いや、もしかしたら本心だったのかもしれない。それを見抜いたのか。高遠は大きく飛び下がってニッと笑った。
「じゃあ、俺様が特別に約束してやるよ。生まれ変わったらぜってーにてめぇを見つけ出してダチになってやる。そんで、全力で手合わせした後に飯を食いに行くんだ!」
「ダチ……友達?飯……?俺と、あんたが……」
同志という言葉に馴染みはあっても「ダチ」という言葉に馴染みがない斎藤の、動きが止まった。

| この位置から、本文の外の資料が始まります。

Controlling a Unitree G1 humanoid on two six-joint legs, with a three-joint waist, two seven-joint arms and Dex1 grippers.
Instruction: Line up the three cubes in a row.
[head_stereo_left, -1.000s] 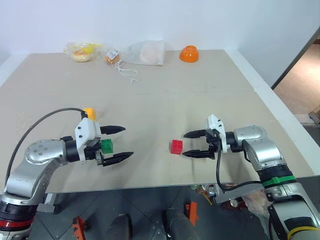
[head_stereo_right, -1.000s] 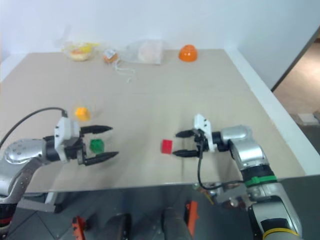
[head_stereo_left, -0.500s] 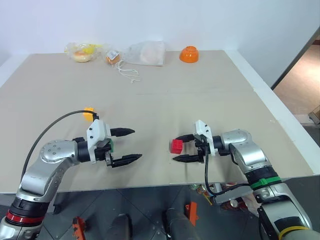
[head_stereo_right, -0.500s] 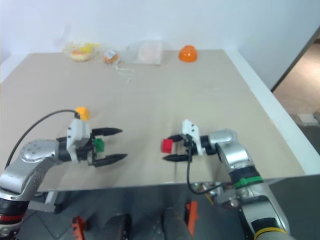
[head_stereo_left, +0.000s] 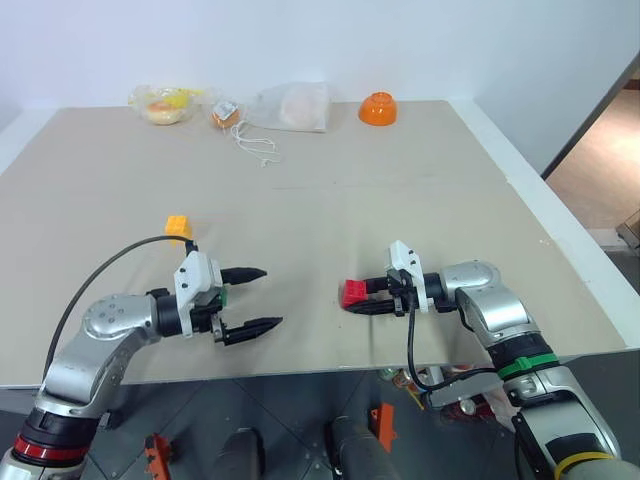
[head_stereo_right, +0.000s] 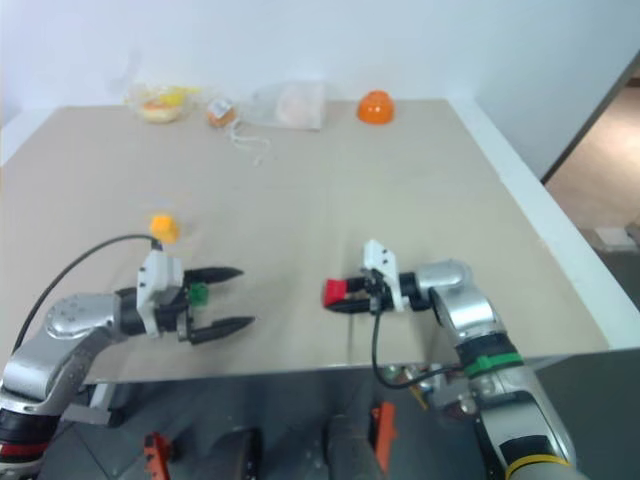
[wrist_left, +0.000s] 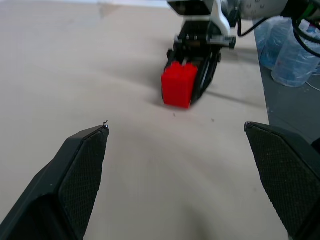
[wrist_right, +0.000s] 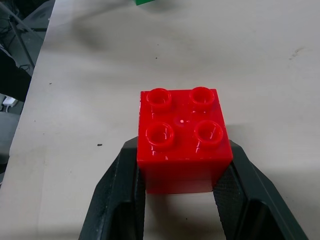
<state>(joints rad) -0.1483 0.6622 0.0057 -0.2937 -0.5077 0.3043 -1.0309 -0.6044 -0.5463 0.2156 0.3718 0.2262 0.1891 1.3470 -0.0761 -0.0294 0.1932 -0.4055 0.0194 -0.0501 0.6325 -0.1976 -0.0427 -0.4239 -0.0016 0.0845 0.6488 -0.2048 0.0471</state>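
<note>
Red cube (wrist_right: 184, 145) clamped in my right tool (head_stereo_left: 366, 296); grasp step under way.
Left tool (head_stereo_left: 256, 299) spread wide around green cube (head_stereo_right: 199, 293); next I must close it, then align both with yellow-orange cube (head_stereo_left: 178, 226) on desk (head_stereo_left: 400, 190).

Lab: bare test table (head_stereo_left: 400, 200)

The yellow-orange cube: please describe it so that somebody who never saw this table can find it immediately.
Start at the beige table and look at its near left part, by the left gripper. Just beyond that gripper's white wrist, the yellow-orange cube sits alone. It is the only free cube: the green cube is between the open fingers, and the red cube is held by the right gripper.
</note>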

ポカンと高遠を見つめ。彼が言った言葉を口元で紡いでみる。なんだかくすぐったくて、温かい。自然と笑みがこぼれた。
「来世の約束なんてどうせ忘れる。でも、すごく面倒くさくて嫌だけど、ちょっとだけ期待してやるよ。高遠、生まれ変わったらあんたを必ず見つけ出す」
「「約束だ」」
斎藤は刀を鞘に戻すと腰を低く落とし、高遠をまっすぐ見つめる。
高遠は刀を構え直して腰を低く落とすと、ダッ!と地を蹴り一気に間合いを詰める。
斎藤が刀を抜きながら振り上げたのと、高遠が刀を振り下ろしたのは同時。金属同士がぶつかり合う音は響かず、2つの影が重なった。